> [TASK PROMPT]:
Which lines in the data below contain the string "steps"? Show each one.

> [SUPPLIED INFORMATION]:
▼

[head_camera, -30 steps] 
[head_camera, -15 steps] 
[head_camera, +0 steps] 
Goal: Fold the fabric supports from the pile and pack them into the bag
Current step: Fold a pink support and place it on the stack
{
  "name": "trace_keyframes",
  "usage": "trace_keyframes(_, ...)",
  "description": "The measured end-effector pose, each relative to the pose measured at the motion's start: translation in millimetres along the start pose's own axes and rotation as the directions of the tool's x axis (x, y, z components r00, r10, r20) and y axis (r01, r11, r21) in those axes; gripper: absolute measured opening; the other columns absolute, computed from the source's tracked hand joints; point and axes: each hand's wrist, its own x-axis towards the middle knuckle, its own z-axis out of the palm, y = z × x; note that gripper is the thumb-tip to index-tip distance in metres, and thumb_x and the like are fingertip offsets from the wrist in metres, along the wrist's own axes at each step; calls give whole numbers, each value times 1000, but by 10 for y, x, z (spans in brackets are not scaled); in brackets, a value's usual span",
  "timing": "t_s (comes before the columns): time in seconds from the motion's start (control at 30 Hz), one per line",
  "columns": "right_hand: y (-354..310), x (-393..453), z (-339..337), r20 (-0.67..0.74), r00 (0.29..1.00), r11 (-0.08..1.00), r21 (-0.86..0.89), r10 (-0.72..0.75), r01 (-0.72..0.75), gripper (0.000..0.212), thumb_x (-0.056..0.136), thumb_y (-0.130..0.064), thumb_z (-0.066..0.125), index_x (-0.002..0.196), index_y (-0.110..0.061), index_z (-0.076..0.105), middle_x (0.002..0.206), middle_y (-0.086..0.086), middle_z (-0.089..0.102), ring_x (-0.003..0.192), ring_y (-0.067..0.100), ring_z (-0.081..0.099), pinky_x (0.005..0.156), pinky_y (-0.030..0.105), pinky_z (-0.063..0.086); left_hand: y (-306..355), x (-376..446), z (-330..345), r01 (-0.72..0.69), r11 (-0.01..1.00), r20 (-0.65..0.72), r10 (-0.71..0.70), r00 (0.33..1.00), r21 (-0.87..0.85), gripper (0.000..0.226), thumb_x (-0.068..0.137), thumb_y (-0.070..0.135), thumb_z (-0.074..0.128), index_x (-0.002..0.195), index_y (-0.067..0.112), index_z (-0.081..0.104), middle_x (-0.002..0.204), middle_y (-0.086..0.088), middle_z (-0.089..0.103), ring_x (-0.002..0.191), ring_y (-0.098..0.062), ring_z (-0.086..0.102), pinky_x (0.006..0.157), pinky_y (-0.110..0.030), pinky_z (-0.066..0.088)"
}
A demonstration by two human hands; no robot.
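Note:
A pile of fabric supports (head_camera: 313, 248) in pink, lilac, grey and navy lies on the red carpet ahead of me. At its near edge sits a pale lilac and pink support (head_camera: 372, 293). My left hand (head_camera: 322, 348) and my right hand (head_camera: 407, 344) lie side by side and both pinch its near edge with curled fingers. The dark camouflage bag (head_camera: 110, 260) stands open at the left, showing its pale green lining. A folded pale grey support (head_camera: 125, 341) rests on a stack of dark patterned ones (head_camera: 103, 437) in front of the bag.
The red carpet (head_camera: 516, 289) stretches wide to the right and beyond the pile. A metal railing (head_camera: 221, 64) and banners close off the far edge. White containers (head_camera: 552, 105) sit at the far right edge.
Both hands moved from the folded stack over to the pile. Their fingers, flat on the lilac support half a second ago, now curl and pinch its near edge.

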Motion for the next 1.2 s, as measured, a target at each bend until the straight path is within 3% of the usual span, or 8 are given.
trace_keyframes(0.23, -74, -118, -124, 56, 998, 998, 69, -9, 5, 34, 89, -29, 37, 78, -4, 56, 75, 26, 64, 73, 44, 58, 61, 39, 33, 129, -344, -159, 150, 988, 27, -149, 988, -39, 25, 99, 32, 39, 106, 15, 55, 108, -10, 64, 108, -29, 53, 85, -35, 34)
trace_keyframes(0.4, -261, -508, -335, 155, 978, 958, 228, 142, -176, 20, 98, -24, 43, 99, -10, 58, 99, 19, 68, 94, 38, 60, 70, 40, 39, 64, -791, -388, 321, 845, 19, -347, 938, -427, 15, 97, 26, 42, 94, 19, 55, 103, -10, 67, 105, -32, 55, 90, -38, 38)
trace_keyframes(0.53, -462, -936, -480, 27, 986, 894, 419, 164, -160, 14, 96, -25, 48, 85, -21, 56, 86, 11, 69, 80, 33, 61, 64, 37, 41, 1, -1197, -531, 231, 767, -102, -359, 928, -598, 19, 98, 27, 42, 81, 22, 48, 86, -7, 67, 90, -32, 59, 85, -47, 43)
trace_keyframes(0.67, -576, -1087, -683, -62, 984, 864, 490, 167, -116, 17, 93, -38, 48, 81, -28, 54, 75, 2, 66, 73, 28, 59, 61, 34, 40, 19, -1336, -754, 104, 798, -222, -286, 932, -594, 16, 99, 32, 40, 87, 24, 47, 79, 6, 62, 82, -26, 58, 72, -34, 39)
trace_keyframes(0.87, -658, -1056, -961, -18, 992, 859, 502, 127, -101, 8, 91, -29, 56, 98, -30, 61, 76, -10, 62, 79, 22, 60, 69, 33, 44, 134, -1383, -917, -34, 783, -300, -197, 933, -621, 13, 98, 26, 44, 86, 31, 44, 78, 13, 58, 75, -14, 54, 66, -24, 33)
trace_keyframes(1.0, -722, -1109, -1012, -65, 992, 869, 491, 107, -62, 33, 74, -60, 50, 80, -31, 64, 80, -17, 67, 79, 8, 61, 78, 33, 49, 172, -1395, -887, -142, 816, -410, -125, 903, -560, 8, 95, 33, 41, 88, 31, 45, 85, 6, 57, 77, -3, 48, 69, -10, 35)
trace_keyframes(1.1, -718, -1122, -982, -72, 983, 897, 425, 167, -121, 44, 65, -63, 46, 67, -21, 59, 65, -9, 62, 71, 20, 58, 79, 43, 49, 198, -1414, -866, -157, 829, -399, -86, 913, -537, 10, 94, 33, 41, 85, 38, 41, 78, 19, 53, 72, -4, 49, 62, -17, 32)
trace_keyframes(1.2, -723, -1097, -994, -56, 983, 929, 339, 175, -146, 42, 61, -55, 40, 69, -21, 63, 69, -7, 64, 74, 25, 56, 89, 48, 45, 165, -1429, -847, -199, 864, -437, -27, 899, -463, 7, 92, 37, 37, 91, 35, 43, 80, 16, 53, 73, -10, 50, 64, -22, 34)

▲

> [SOLVED EXERCISE]:
[head_camera, -30 steps] 
[head_camera, -15 steps] 
[head_camera, +0 steps] 

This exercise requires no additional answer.